Summarized from New York State Bar Association Journal, January 2010, “Get it Right From the Start: Human Resources Compliance for the New Law Practice” by Nancy B. Schess.

Being an employer in New York means that you will be subject to numerous rules and
regulations. Without proper knowledge of these laws, making a mistake is virtually guaranteed.
This article will provide an overview of the more important laws with which every lawyer should
be familiar. Then, the article will address some best practices for human resources compliance.

I. Employment Law
In New York, there are a myriad of laws that govern every aspect of the employee-
employer relationship from hiring to firing. One of the most important, and also one of the most
misunderstood, is the concept of “employment at will.”
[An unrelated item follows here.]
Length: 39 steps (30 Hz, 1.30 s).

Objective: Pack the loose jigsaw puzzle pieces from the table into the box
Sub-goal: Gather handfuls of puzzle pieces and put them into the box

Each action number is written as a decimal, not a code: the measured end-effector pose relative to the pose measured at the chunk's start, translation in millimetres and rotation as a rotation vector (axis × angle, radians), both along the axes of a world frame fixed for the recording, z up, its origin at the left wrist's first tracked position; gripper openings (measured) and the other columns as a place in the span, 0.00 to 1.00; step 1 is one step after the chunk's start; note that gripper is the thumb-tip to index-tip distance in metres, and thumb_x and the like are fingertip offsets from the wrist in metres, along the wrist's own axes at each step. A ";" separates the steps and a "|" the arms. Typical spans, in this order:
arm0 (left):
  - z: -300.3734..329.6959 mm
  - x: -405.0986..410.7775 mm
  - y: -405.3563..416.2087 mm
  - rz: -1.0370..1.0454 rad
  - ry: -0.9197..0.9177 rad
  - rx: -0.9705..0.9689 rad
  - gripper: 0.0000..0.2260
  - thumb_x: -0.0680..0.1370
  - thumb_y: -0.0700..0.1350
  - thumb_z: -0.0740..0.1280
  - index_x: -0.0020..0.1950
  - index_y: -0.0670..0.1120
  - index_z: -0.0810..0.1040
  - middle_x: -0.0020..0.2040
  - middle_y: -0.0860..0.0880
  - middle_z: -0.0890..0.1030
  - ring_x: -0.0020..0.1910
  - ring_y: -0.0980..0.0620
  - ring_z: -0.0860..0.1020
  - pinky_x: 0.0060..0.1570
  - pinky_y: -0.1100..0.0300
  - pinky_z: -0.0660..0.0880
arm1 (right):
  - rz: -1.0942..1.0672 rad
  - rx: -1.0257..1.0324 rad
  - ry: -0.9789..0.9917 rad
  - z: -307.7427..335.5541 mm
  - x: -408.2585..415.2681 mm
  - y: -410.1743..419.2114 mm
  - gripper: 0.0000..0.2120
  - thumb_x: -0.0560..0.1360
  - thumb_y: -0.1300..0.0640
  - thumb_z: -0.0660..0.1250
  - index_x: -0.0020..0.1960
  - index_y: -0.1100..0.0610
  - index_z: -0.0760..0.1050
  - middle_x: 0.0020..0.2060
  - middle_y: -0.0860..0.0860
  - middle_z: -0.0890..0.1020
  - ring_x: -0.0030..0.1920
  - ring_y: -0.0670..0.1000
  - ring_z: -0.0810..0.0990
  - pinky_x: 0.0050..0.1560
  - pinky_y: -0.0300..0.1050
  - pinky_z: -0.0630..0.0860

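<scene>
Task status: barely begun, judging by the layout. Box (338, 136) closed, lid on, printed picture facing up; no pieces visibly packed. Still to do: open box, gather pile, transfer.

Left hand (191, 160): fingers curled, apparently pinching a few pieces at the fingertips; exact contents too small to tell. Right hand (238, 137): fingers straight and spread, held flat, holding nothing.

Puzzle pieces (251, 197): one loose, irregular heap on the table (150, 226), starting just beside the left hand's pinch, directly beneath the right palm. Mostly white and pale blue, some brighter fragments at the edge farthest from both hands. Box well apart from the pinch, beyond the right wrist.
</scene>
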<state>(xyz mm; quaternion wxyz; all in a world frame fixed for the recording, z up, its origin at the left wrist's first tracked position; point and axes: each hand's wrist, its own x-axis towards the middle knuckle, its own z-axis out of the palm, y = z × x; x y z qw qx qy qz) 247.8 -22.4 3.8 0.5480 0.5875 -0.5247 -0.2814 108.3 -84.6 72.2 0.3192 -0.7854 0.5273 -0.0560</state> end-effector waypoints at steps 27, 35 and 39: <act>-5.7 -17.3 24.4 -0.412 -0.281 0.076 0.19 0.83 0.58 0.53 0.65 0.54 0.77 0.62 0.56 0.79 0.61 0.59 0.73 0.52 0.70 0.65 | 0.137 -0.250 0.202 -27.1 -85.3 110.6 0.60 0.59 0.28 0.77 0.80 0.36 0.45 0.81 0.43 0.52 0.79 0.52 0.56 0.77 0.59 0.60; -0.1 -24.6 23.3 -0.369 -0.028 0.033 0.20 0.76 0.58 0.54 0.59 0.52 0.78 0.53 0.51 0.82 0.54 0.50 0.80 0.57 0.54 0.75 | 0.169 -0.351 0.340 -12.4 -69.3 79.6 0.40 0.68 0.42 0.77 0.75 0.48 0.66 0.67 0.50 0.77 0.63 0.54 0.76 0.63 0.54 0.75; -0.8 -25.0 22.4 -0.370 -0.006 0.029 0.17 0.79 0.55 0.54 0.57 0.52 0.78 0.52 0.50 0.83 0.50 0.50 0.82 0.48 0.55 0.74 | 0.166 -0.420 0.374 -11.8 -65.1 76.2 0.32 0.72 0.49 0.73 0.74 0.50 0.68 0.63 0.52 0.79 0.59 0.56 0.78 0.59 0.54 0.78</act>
A. How Employment at Will Works
The concept of at will employment means that an employer may terminate an employee for
any, or no, reason at all, with or without notice. The same holds true for the employee. This
may seem like a boon to employers who think that the doctrine entitles them to an ultimate
defense to any employment claim, but at will status can be unintentionally forfeited in a variety
of ways. Of course an employer may intentionally forgo at will status, but it is when the
forfeiture is unintended that problems can arise.

B. An Employer May Not Discriminate Against Workers
There are also provisions in New York law that trump at will employment status, the most
important of which are the anti-discrimination laws. Federal, state and local laws prohibit
discrimination based on specific protected characteristics of the employee. Many of these laws
require a threshold number of employees for the obligations to arise. What follows is a brief
synopsis of the more important anti-discrimination laws.

1. Federal Anti-Discrimination Laws

a. Title VII of the Civil Rights Act of 1964
Title VII prohibits discrimination in employment based on race, color, religion sex (including
pregnancy), genetic information, and national origin. It also prohibits harassment on the basis of
any of these characteristics and applies to employers with 15 or more employees.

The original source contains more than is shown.